Retyping the entire listing exactly is the task.

------ Dataset excerpt

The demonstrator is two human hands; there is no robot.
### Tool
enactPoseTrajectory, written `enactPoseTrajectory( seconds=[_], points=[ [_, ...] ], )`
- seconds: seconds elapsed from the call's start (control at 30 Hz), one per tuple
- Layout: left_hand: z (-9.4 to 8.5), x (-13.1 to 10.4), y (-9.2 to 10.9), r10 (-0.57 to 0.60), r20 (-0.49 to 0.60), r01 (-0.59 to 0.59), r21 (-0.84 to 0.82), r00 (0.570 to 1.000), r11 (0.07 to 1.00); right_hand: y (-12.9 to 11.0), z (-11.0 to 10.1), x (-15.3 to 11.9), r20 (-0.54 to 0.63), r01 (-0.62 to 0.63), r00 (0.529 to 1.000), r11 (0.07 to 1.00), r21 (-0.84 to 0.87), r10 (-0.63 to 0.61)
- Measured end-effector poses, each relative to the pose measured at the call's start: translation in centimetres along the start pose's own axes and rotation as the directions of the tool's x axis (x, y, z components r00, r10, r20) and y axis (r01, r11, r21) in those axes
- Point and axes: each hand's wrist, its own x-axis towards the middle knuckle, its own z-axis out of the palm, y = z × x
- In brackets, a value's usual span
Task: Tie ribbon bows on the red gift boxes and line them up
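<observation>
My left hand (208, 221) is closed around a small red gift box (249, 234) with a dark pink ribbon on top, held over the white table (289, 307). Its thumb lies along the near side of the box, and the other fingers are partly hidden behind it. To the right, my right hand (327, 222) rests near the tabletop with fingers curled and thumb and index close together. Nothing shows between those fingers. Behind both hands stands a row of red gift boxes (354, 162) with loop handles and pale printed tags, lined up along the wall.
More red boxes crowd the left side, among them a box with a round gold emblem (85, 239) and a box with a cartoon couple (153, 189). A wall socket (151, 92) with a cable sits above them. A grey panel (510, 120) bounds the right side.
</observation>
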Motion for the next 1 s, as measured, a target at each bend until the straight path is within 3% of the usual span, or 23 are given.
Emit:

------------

◆ Written solution:
The demonstrator is two human hands; there is no robot.
### Tool
enactPoseTrajectory, written `enactPoseTrajectory( seconds=[_], points=[ [_, ...] ], )`
- seconds: seconds elapsed from the call's start (control at 30 Hz), one per tuple
- Layout: left_hand: z (-9.4 to 8.5), x (-13.1 to 10.4), y (-9.2 to 10.9), r10 (-0.57 to 0.60), r20 (-0.49 to 0.60), r01 (-0.59 to 0.59), r21 (-0.84 to 0.82), r00 (0.570 to 1.000), r11 (0.07 to 1.00); right_hand: y (-12.9 to 11.0), z (-11.0 to 10.1), x (-15.3 to 11.9), r20 (-0.54 to 0.63), r01 (-0.62 to 0.63), r00 (0.529 to 1.000), r11 (0.07 to 1.00), r21 (-0.84 to 0.87), r10 (-0.63 to 0.61)
- Measured end-effector poses, each relative to the pose measured at the call's start: translation in centimetres along the start pose's own axes and rotation as the directions of the tool's x axis (x, y, z components r00, r10, r20) and y axis (r01, r11, r21) in those axes
- Point and axes: each hand's wrist, its own x-axis towards the middle knuckle, its own z-axis out of the palm, y = z × x
- In brackets, a value's usual span
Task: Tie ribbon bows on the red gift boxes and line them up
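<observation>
My left hand (208, 221) is closed around a small red gift box (249, 234) with a dark pink ribbon on top, held over the white table (289, 307). Its thumb lies along the near side of the box, and the other fingers are partly hidden behind it. To the right, my right hand (327, 222) rests near the tabletop with fingers curled and thumb and index close together. Nothing shows between those fingers. Behind both hands stands a row of red gift boxes (354, 162) with loop handles and pale printed tags, lined up along the wall.
More red boxes crowd the left side, among them a box with a round gold emblem (85, 239) and a box with a cartoon couple (153, 189). A wall socket (151, 92) with a cable sits above them. A grey panel (510, 120) bounds the right side.
</observation>
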Motion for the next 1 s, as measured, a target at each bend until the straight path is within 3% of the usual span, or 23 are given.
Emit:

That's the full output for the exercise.